Exercise description: Look through the entries. Copy each line that has the word "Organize".

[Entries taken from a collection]
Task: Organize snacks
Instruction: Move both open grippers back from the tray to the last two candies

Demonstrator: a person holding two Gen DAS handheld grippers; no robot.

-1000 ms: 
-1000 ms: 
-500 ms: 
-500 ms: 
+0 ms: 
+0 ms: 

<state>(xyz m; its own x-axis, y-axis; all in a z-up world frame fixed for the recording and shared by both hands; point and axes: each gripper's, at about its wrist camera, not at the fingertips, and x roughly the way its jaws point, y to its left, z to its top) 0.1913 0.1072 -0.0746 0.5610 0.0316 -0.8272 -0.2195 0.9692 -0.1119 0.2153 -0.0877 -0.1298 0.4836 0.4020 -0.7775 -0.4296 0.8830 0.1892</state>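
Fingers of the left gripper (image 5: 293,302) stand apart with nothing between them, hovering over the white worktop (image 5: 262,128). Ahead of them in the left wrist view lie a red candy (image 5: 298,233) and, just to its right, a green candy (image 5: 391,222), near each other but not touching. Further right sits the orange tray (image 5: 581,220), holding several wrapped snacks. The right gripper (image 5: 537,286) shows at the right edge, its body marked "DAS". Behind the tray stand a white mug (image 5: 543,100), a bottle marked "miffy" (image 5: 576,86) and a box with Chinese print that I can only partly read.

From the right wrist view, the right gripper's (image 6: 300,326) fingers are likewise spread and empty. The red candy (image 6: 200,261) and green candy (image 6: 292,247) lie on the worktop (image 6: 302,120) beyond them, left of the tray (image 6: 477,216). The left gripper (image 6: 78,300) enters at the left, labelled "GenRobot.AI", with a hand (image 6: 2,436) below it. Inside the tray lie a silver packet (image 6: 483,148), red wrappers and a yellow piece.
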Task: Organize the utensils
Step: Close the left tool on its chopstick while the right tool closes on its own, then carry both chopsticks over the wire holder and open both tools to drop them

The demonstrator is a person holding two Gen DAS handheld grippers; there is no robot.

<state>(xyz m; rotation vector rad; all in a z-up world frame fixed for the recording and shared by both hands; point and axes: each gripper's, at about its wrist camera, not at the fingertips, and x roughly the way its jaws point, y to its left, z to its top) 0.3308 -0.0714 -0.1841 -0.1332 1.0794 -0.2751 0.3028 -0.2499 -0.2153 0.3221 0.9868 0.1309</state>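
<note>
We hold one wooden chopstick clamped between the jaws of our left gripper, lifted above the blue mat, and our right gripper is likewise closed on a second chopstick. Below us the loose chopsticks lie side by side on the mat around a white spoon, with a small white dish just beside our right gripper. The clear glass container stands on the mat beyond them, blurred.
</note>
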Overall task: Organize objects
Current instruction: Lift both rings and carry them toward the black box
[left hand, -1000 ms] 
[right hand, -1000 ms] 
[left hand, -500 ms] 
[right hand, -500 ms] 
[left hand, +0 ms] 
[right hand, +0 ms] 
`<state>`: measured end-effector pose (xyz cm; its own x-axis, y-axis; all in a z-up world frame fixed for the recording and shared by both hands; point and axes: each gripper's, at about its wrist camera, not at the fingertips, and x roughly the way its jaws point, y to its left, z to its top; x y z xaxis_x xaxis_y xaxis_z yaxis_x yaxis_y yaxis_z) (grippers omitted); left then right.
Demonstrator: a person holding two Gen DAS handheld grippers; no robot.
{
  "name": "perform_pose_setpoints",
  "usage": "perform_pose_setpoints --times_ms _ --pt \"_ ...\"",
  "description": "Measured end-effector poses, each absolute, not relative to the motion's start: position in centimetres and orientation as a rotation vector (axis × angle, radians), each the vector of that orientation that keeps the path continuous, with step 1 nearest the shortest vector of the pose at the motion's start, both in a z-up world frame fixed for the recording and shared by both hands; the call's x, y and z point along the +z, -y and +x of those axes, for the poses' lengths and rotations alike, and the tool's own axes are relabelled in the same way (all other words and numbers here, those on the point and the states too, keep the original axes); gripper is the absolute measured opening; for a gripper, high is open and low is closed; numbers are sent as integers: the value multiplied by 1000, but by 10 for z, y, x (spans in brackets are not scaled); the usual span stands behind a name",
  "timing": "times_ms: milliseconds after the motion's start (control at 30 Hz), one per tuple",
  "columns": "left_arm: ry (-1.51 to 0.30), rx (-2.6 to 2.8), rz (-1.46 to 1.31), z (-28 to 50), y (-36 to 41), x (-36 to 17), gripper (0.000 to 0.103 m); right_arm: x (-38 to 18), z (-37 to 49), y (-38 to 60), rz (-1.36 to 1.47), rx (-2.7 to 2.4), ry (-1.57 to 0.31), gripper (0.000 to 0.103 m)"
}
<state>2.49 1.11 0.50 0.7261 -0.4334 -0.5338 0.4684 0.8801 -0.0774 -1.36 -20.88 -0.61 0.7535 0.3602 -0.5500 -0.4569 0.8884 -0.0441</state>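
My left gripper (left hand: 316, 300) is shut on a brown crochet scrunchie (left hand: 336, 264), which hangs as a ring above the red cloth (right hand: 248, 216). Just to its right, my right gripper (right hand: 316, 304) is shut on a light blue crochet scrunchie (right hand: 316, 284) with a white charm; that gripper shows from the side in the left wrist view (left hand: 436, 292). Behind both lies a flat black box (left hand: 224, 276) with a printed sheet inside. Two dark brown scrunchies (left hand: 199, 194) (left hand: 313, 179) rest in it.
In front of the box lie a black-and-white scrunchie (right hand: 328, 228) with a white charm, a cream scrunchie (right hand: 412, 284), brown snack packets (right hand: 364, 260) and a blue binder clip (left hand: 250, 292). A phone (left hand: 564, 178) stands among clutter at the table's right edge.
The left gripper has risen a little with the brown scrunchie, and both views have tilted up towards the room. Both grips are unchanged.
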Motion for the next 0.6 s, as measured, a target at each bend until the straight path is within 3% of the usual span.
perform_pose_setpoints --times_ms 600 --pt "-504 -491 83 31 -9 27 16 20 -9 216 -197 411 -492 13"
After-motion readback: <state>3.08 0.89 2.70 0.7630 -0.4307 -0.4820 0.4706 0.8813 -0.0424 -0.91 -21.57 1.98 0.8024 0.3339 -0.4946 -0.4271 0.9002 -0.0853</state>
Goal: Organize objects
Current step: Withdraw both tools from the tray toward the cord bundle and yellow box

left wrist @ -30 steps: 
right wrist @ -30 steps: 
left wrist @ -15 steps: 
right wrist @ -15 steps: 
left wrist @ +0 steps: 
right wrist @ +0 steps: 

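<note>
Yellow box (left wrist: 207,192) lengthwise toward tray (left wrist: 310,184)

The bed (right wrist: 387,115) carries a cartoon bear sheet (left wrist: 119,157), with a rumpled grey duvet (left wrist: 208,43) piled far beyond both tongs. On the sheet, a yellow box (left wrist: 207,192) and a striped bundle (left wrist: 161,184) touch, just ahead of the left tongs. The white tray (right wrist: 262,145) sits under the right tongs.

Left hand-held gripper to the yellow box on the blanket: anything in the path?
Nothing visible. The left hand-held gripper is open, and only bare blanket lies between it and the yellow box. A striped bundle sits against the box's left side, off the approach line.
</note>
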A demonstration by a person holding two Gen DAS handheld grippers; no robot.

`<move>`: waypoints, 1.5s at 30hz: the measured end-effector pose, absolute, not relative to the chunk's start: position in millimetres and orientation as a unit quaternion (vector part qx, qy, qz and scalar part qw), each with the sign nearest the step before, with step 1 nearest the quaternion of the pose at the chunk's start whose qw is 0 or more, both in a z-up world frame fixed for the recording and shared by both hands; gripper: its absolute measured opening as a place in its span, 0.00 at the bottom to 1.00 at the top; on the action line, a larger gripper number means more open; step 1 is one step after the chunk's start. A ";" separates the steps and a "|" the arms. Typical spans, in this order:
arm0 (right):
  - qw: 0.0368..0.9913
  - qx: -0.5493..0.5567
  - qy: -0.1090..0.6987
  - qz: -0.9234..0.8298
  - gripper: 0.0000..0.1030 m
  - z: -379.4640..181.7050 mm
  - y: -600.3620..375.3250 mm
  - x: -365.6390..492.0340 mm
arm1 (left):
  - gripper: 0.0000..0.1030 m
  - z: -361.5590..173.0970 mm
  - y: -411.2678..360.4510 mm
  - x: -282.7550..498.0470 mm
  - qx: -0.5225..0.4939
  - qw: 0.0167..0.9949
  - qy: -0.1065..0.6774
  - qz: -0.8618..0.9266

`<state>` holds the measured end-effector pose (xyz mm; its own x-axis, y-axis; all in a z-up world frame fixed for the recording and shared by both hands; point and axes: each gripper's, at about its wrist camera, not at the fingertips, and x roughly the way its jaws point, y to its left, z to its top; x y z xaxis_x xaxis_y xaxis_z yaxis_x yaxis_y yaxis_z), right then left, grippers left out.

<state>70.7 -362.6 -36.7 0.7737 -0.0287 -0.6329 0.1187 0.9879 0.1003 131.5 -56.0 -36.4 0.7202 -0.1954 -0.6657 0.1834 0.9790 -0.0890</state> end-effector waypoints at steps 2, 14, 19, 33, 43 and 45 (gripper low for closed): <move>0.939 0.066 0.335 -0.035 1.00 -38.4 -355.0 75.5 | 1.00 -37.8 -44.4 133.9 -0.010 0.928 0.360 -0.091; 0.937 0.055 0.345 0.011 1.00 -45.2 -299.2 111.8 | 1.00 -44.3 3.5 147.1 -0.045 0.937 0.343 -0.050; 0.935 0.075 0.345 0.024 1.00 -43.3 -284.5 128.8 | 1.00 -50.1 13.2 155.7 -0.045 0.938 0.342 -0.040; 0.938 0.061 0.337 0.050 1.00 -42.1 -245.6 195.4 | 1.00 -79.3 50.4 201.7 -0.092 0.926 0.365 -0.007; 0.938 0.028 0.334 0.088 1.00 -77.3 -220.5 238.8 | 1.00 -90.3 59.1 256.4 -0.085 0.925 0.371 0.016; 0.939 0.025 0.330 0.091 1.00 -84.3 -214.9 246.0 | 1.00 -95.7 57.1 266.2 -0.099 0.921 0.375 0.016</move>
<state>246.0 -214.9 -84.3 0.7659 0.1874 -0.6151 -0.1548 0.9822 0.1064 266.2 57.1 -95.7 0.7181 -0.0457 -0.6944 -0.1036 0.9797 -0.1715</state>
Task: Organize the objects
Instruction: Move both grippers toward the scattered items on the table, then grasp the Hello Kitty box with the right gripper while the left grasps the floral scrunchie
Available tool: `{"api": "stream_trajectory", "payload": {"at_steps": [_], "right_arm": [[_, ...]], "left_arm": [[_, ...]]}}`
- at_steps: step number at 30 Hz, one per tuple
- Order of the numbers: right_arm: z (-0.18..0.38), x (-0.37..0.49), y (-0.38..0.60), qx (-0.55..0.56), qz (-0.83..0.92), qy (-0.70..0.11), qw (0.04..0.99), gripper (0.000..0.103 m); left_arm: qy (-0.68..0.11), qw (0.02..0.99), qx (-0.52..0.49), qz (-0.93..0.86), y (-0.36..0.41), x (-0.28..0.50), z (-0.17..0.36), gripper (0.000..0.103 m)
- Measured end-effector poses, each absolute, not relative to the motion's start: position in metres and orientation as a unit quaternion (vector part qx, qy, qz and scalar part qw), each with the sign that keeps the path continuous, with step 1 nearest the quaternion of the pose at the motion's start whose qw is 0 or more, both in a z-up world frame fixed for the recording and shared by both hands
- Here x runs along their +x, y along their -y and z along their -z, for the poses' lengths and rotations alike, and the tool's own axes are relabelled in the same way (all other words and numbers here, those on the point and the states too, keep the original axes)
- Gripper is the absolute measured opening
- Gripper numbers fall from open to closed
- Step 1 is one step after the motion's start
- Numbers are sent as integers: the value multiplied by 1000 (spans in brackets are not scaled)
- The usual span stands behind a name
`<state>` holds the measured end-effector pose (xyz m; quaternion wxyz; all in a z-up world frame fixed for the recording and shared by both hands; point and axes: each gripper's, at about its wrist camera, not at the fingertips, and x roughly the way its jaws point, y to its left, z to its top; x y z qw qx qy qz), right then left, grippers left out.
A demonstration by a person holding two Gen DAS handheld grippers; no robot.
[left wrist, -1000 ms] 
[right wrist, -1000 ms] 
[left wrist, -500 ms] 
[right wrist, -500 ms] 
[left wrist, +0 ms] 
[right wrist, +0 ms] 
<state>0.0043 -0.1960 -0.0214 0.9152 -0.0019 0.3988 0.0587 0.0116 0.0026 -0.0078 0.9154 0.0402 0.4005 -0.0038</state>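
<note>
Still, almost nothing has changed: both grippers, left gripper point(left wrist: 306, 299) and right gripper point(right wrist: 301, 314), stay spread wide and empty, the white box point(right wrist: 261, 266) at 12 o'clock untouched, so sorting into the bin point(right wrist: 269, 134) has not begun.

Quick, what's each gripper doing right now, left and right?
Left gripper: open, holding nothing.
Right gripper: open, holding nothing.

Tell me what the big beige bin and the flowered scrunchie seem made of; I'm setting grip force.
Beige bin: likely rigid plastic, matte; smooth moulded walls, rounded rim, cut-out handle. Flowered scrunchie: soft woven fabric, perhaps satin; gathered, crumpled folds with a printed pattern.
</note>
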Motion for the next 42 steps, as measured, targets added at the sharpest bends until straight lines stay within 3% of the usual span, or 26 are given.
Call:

Answer to the exercise:
Task: Organize snacks
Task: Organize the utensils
Overall task: Organize objects
Goal: Organize objects
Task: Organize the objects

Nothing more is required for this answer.